**Records for processing**:
□ □ □ □ □ □ □
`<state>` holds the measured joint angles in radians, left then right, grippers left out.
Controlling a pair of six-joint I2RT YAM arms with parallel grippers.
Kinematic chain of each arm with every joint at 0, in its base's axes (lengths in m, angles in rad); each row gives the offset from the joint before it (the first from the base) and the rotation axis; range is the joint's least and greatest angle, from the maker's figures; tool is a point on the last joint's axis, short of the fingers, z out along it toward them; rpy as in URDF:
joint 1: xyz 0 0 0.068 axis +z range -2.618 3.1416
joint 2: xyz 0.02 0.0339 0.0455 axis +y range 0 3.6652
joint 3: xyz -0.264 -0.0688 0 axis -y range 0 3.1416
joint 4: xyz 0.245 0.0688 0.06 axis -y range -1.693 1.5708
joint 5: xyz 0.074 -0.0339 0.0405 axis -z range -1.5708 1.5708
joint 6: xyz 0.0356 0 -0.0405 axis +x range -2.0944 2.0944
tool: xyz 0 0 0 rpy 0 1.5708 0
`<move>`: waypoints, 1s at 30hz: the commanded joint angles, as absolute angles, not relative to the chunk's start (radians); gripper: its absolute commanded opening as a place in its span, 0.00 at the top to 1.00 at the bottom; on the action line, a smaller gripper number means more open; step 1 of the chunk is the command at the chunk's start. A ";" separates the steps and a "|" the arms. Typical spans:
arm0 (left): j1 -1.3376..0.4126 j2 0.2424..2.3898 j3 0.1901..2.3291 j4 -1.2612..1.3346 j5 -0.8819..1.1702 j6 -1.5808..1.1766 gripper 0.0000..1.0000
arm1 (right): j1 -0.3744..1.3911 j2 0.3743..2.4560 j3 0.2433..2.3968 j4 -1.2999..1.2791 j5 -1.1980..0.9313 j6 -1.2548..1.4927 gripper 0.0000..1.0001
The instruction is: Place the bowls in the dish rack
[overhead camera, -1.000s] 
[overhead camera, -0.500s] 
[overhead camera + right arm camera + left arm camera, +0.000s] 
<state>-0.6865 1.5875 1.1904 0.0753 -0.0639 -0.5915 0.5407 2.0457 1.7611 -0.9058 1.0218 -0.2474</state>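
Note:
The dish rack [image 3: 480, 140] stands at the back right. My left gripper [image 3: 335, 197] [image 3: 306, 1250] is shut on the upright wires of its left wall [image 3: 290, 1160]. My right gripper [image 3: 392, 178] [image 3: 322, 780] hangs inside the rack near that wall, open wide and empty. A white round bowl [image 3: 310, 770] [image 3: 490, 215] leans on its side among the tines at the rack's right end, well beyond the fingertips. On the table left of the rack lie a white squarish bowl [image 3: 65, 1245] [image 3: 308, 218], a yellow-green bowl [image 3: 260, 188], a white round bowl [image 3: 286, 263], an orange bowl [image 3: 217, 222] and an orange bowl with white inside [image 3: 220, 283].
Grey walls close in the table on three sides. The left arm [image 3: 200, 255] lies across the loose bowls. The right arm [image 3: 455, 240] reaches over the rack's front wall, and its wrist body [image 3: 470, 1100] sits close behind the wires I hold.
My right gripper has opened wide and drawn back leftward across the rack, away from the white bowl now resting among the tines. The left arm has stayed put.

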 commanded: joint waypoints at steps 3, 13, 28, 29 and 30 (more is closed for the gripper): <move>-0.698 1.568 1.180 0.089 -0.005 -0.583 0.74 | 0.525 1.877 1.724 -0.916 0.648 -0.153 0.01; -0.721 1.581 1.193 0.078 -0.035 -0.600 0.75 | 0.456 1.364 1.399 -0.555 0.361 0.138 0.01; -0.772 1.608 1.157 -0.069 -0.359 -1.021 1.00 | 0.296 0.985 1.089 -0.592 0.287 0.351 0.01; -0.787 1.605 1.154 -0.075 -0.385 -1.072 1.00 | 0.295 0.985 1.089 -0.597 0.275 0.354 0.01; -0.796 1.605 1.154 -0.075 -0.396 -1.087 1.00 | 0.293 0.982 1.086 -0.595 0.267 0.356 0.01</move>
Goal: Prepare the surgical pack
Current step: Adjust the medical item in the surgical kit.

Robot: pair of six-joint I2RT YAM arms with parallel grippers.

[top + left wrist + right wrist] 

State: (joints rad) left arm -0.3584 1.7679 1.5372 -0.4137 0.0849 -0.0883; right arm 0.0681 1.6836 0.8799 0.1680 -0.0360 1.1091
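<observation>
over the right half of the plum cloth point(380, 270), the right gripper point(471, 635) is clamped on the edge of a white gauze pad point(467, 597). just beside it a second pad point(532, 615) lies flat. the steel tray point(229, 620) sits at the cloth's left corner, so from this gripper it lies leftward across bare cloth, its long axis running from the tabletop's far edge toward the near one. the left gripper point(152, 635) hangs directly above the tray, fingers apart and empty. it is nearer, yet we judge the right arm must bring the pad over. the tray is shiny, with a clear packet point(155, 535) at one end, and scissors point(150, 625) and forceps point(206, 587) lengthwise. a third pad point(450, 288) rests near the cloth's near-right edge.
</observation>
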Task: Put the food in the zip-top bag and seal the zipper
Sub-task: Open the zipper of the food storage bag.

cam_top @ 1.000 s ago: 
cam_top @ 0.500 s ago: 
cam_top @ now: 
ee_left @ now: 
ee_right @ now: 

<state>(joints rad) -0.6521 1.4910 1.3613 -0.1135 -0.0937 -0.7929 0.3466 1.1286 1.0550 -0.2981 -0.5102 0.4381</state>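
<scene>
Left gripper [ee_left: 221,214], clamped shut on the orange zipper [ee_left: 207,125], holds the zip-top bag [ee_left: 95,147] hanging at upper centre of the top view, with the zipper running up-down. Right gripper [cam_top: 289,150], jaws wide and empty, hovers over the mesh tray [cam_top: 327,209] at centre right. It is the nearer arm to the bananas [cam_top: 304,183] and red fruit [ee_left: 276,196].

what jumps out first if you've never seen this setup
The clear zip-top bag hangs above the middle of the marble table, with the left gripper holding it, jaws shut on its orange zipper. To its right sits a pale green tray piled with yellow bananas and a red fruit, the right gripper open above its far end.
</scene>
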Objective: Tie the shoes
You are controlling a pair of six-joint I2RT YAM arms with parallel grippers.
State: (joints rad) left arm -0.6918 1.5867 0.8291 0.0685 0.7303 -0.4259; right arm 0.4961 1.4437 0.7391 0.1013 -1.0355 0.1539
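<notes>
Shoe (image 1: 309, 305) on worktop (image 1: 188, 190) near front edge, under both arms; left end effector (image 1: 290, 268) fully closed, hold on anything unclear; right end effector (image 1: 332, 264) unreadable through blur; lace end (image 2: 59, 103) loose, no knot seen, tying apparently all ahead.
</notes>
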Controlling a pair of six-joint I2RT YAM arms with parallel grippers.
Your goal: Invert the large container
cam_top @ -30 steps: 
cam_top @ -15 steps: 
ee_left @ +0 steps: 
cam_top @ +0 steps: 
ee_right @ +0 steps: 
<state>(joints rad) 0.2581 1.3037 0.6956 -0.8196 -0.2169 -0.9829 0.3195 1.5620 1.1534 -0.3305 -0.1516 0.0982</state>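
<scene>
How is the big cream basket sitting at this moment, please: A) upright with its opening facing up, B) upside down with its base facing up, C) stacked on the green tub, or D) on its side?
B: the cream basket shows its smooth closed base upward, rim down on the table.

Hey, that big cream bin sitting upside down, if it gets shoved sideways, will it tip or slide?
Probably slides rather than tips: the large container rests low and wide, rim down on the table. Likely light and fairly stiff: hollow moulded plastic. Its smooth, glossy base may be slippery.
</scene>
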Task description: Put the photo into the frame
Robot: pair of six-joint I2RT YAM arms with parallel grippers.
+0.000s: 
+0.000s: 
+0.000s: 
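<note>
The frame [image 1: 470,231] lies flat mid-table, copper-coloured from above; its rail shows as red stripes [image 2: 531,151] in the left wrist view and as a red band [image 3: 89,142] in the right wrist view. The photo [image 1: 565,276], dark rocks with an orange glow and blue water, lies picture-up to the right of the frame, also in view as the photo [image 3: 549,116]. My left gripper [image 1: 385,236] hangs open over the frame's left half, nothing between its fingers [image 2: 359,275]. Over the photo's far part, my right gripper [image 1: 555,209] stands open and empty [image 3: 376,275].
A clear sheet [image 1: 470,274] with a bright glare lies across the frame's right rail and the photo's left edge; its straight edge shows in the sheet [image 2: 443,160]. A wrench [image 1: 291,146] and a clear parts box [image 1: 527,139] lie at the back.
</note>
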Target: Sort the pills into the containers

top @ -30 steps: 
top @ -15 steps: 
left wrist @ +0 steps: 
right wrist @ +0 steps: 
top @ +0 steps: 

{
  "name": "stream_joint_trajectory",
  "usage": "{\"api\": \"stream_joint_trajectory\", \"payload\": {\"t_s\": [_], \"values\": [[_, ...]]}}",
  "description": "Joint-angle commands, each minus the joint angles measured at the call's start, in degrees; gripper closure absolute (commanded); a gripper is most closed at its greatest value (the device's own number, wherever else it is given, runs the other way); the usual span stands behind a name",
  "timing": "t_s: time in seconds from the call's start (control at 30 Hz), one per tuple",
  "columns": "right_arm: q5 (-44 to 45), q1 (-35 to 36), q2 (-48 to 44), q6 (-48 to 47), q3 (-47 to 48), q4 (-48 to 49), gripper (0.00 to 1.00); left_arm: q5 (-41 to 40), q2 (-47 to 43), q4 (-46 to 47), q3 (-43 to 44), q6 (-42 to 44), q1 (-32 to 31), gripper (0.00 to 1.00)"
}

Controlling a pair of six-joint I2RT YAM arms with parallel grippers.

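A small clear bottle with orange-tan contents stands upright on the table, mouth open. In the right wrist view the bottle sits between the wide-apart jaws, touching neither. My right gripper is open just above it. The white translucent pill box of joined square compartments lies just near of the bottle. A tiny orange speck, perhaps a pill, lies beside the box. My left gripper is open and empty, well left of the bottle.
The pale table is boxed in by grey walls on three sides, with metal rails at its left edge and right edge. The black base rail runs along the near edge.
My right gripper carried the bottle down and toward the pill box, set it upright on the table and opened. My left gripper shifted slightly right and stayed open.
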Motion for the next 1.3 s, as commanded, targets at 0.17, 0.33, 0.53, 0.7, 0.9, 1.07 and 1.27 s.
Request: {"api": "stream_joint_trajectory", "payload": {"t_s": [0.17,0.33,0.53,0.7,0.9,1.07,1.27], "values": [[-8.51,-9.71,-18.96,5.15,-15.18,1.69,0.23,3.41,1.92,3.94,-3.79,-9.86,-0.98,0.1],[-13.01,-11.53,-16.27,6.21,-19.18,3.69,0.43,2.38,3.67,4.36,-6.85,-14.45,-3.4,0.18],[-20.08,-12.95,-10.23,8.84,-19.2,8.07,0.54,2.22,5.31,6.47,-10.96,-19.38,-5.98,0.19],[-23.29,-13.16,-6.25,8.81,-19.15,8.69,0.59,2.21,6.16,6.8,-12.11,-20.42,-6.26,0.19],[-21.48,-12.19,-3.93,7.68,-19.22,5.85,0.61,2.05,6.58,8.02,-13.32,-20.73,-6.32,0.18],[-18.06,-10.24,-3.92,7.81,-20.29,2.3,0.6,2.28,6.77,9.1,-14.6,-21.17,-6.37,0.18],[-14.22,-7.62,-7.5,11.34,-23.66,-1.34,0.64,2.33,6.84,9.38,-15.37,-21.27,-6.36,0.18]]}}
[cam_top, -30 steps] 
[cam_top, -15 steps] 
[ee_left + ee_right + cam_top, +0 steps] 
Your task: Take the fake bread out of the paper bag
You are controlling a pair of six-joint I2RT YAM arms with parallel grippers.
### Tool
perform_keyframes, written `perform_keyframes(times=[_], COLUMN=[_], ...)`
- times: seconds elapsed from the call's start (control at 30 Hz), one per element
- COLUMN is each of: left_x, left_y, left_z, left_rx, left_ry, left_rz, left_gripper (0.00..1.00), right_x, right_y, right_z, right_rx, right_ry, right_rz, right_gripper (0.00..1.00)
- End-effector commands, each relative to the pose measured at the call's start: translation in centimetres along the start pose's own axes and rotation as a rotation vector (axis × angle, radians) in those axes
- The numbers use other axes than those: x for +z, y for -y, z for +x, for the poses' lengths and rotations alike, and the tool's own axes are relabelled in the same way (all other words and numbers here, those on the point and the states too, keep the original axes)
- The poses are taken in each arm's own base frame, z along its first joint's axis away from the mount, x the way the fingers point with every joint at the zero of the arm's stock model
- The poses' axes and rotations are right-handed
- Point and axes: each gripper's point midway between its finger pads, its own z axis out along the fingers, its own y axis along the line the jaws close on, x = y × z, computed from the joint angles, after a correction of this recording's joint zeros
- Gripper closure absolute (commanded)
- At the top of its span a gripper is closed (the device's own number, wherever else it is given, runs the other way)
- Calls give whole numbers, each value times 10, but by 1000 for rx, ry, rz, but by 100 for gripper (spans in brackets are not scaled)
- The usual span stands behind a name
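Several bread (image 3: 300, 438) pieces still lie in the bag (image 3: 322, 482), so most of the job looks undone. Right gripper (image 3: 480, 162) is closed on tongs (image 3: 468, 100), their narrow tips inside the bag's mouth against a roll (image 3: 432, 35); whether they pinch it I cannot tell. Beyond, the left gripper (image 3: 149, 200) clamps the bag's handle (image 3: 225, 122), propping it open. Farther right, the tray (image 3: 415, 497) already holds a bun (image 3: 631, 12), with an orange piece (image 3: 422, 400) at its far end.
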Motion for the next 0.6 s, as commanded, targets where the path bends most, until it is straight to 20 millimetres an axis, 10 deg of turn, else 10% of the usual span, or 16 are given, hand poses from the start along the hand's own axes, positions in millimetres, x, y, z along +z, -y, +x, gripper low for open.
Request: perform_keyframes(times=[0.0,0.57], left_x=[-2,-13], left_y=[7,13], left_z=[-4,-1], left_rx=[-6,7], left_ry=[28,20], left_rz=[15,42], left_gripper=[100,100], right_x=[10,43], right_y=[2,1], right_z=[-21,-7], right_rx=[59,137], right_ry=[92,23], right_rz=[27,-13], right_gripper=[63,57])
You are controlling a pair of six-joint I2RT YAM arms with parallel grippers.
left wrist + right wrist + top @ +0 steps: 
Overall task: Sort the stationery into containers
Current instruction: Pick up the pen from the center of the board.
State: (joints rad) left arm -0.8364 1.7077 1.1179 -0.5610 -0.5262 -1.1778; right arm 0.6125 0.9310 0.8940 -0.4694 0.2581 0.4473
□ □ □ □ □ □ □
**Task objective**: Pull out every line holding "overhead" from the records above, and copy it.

**Response**:
[overhead camera, -1.000s] 
[overhead camera, -0.500s] 
[overhead camera + right arm camera + left arm camera, +0.000s] 

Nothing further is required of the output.